◆ Work instruction:
Give all the lines below again, exactly, with no pictures.

----

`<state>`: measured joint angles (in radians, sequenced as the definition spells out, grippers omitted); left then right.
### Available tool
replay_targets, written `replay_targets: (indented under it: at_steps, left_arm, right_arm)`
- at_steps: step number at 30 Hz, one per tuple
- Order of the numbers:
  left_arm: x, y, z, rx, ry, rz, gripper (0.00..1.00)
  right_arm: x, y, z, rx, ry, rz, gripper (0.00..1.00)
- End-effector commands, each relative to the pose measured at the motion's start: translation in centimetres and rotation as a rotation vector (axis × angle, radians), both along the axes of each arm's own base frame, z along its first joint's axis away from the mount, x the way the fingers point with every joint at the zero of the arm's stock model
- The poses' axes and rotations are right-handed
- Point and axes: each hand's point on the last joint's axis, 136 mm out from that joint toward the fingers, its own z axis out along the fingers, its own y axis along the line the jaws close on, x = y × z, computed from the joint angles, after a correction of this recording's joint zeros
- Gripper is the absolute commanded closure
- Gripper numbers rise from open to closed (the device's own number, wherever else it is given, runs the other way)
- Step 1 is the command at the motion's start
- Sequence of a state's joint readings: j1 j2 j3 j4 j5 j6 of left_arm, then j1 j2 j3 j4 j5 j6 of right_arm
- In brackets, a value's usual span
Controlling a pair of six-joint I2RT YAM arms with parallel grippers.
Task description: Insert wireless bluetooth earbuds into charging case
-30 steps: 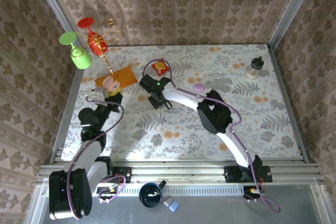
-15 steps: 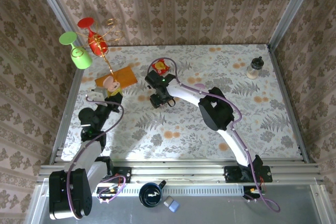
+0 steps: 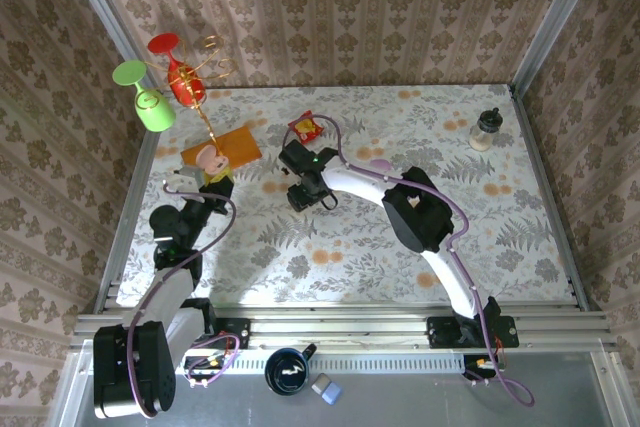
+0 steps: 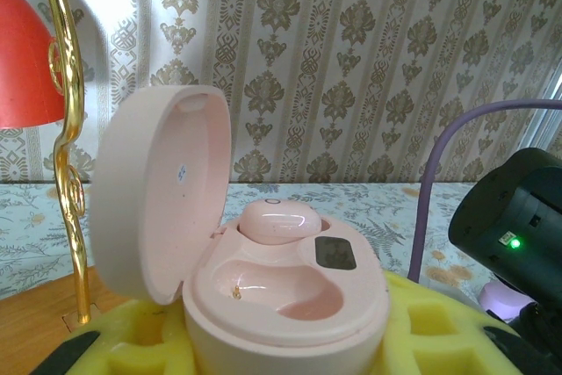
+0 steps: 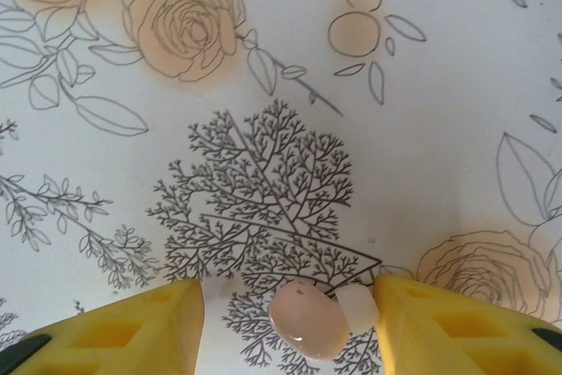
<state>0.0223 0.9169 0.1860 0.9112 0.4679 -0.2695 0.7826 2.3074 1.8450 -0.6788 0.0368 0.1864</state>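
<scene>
The pale pink charging case (image 4: 263, 322) stands open, its lid (image 4: 154, 191) tipped up to the left. My left gripper (image 4: 281, 344) is shut on it with yellow foam pads on either side. One pink earbud (image 4: 279, 219) sits in the far socket; the near socket (image 4: 281, 292) is bare. In the top view this case (image 3: 207, 158) is at the table's left. A second pink earbud (image 5: 307, 322) lies on the floral cloth between the pads of my right gripper (image 5: 283, 305). Its white tip touches the right pad (image 5: 421, 322), and the left pad stands apart. The jaws are open.
A red-and-yellow snack packet (image 3: 304, 128) lies just beyond my right gripper (image 3: 302, 193). An orange card (image 3: 225, 144) and a gold stand holding a red glass (image 3: 183, 82) and a green glass (image 3: 152, 107) crowd the left rear. A lilac case (image 3: 378, 163) and a small jar (image 3: 486, 130) sit to the right.
My right gripper has shifted slightly right and toward the near edge, and its jaws have narrowed a little. The left arm and the case have not moved.
</scene>
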Motion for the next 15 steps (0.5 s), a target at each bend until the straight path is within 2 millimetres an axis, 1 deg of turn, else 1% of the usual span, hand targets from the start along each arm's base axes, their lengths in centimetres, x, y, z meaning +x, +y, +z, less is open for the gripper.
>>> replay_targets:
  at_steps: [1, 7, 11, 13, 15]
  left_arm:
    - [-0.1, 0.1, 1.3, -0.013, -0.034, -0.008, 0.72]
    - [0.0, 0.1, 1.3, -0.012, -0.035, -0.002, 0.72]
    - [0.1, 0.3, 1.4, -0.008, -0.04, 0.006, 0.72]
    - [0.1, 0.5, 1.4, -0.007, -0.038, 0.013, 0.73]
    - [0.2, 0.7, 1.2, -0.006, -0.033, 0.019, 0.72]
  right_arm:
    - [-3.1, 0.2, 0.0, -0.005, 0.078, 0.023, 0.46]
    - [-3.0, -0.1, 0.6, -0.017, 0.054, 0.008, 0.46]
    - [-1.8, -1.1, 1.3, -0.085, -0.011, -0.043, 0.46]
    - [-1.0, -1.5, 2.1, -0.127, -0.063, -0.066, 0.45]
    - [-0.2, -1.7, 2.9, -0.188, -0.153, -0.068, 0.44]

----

◆ Exercise solution:
`<state>`: measured joint angles (in radians, sequenced as the definition spells out, grippers omitted); left then right.
### Available tool
replay_targets, written `replay_targets: (indented under it: at_steps, left_arm, right_arm)`
- at_steps: step number at 30 Hz, one per tuple
- Order of the numbers:
  left_arm: x, y, z, rx, ry, rz, gripper (0.00..1.00)
  right_arm: x, y, z, rx, ry, rz, gripper (0.00..1.00)
- End-effector commands, each relative to the pose measured at the motion's start: translation in centimetres and rotation as a rotation vector (axis × angle, radians), both along the axes of each arm's own base frame, z along its first joint's axis away from the mount, x the way the fingers point with every joint at the zero of the arm's stock model
- The poses' axes and rotations are right-handed
- Point and axes: each hand's point on the last joint's axis, 136 mm out from that joint toward the fingers, its own z axis out along the fingers, its own y axis along the line the jaws close on, x = y × z, computed from the joint angles, after a correction of this recording's joint zeros
- Gripper is the absolute commanded closure
- Gripper numbers rise from open to closed (the device's own number, wherever else it is given, runs the other way)
- Step 1 is the command at the motion's start
- Sequence of a state's joint readings: j1 j2 j3 j4 j5 j6 of left_arm, then j1 j2 j3 j4 j5 j6 of right_arm
- In brackets, a value's usual span
Controlling a pair of six-joint I2RT YAM arms with parallel grippers.
Task description: Insert wireless bluetooth earbuds into charging case
-30 steps: 
-15 steps: 
+0 steps: 
+0 steps: 
+0 steps: 
<state>0.0223 0.9169 0.1860 0.9112 0.4679 -0.2695 0.7826 2.3074 1.8450 -0.6788 0.0368 0.1864</state>
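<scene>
The pale pink charging case (image 4: 263, 322) stands open, its lid (image 4: 154, 191) tipped up to the left. My left gripper (image 4: 281, 344) is shut on it with yellow foam pads on either side. One pink earbud (image 4: 279, 219) sits in the far socket; the near socket (image 4: 281, 292) is bare. In the top view this case (image 3: 207, 158) is at the table's left. A second pink earbud (image 5: 307, 322) lies on the floral cloth between the pads of my right gripper (image 5: 283, 305). Its white tip touches the right pad (image 5: 421, 322), and the left pad stands apart. The jaws are open.
A red-and-yellow snack packet (image 3: 304, 128) lies just beyond my right gripper (image 3: 302, 193). An orange card (image 3: 225, 144) and a gold stand holding a red glass (image 3: 183, 82) and a green glass (image 3: 152, 107) crowd the left rear. A lilac case (image 3: 378, 163) and a small jar (image 3: 486, 130) sit to the right.
My right gripper has shifted slightly right and toward the near edge, and its jaws have narrowed a little. The left arm and the case have not moved.
</scene>
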Motion for the next 15 steps (0.5 s), a target at each bend until the straight path is within 2 millimetres an axis, 1 deg of turn, else 1% of the usual span, hand targets from the start along each arm's base axes, their lengths in centimetres, x, y, z meaning +x, +y, +z, less is open for the gripper.
>>> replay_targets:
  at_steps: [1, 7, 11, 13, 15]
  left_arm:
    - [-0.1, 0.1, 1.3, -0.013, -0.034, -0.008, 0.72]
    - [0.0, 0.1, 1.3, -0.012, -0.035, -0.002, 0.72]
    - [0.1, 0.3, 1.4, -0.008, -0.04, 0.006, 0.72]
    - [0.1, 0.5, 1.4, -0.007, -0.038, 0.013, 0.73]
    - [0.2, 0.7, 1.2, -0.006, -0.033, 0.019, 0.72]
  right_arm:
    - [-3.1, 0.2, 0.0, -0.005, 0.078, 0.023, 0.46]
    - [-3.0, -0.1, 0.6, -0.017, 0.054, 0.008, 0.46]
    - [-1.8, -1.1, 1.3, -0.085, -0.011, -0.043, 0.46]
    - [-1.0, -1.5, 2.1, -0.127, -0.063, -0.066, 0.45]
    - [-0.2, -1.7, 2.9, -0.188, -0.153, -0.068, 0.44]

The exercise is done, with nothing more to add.